FRANKFURT (Reuters) – Leveraged buyout doyen Henry Kravis believes market economies would benefit greatly by adopting private equity’s method of linking management compensation with a firm’s long-term financial performance.
The head of Kohlberg Kravis Roberts & Co told German Sunday paper Welt am Sonntag that buyout firms empower managers at their portfolio companies to invest and become part owners, something that could help correct unjustifiable levels of executive pay.
“The model that we use when managing companies could stabilise the economy worldwide. Aligning interests is key: the real payday comes when our managers sell their stock – stock in which they have invested their own money,” he said in an interview.

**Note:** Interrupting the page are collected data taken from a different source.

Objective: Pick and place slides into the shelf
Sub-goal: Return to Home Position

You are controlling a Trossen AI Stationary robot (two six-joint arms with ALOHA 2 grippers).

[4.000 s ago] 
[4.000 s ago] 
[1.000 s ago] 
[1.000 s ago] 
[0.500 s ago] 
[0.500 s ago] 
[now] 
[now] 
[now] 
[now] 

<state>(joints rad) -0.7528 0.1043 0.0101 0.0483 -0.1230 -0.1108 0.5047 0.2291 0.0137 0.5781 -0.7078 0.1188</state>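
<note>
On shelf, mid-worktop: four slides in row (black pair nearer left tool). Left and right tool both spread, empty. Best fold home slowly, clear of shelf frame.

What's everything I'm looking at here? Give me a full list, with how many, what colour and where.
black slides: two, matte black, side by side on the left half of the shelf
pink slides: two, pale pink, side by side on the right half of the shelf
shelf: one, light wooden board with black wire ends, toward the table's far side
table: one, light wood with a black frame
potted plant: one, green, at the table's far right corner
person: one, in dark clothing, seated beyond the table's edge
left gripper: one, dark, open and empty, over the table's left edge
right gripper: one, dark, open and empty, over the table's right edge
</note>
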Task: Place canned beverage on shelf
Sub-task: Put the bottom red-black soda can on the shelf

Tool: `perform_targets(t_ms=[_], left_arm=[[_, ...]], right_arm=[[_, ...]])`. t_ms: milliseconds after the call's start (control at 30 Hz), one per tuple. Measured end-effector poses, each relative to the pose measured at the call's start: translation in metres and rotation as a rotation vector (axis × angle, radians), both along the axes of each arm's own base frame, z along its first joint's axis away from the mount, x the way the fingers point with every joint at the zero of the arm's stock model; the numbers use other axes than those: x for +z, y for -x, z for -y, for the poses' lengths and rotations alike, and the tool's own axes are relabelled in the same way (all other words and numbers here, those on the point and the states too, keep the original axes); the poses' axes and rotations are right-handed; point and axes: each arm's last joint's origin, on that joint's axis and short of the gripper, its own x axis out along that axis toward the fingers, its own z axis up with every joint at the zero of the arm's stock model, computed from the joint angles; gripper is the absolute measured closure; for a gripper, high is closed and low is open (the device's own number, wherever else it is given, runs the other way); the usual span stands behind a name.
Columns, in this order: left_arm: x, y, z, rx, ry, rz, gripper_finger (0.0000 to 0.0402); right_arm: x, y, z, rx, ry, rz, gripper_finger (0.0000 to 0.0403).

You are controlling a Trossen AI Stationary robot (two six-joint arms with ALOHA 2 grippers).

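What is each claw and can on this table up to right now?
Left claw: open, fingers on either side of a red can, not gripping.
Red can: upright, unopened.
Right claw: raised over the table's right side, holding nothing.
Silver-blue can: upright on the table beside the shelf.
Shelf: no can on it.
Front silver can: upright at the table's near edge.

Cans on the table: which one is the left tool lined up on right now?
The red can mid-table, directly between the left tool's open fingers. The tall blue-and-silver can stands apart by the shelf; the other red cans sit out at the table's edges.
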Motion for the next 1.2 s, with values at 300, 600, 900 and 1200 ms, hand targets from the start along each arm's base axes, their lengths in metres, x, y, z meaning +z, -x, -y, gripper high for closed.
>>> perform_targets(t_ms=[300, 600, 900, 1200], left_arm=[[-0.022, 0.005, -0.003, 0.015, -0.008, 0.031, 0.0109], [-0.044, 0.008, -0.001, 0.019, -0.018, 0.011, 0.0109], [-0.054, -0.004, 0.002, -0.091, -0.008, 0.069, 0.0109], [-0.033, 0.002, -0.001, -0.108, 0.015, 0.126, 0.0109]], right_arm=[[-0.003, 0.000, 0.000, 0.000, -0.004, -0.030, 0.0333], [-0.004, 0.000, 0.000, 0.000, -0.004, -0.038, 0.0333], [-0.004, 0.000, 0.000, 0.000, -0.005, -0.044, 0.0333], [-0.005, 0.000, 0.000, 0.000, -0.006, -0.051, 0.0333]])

“That makes a big difference. If a person only receives stock options in a company, then he himself risks nothing,” added Kravis, who attended the private equity industry biggest conference “SuperReturn” this past week.
After Wall Street firms paid out billions in bonuses despite massive losses that forced many to take government aid to survive, U.S. President Barack Obama on Wednesday set a $500,000 annual cap on pay for executives at companies receiving taxpayer funds.
Kravis was confident that the U.S. government’s immense stimulus package and the Federal Reserve’s quantitative easing would lead the world out of the current crisis.
“In such times, the government has to intervene to stabilise the system,” said Kravis, whose buyout industry symbolised for many the very excesses of the debt-fuelled asset bubble whose bursting led to the worst recession among industrialised nations since the Second World War.
Kravis called on more stringent capital requirements for banks, which he believed will in the future shrink their proprietary trading books, shy away from complex financial derivatives and leave more loans on their balance sheets.
He also said businesses would have to become more transparent, for one.
NO SHORT TERM THINKING
“Secondly, companies and managers will have to pay more attention to all stakeholders in firms, in other words not just the owners but the employees, customers and the company overall as well,” he said, in a comment that could have been voiced by a trade unionist in labour-friendly Germany.
Kravis rejected criticism that private equity firms were short-term oriented, by comparing his sector with hedge funds that buy big into a company and later sell within weeks after forcing shareholder friendly concessions like share buybacks or divestments from management.
“The companies we buy, we hold in our portfolios for seven years on average. Many exchange-listed companies 60 to 80 percent of the stock changes hands in a year, so we are more long-term oriented than most shareholders,” he said.
He also dismissed the notion that the industry billions generated from its investments stemmed mainly from a rise in asset values.
“I can certify that 85 percent of our profits can be traced back to operational improvements, while only 15 percent stem from rising corporate valuations in the market,” he said.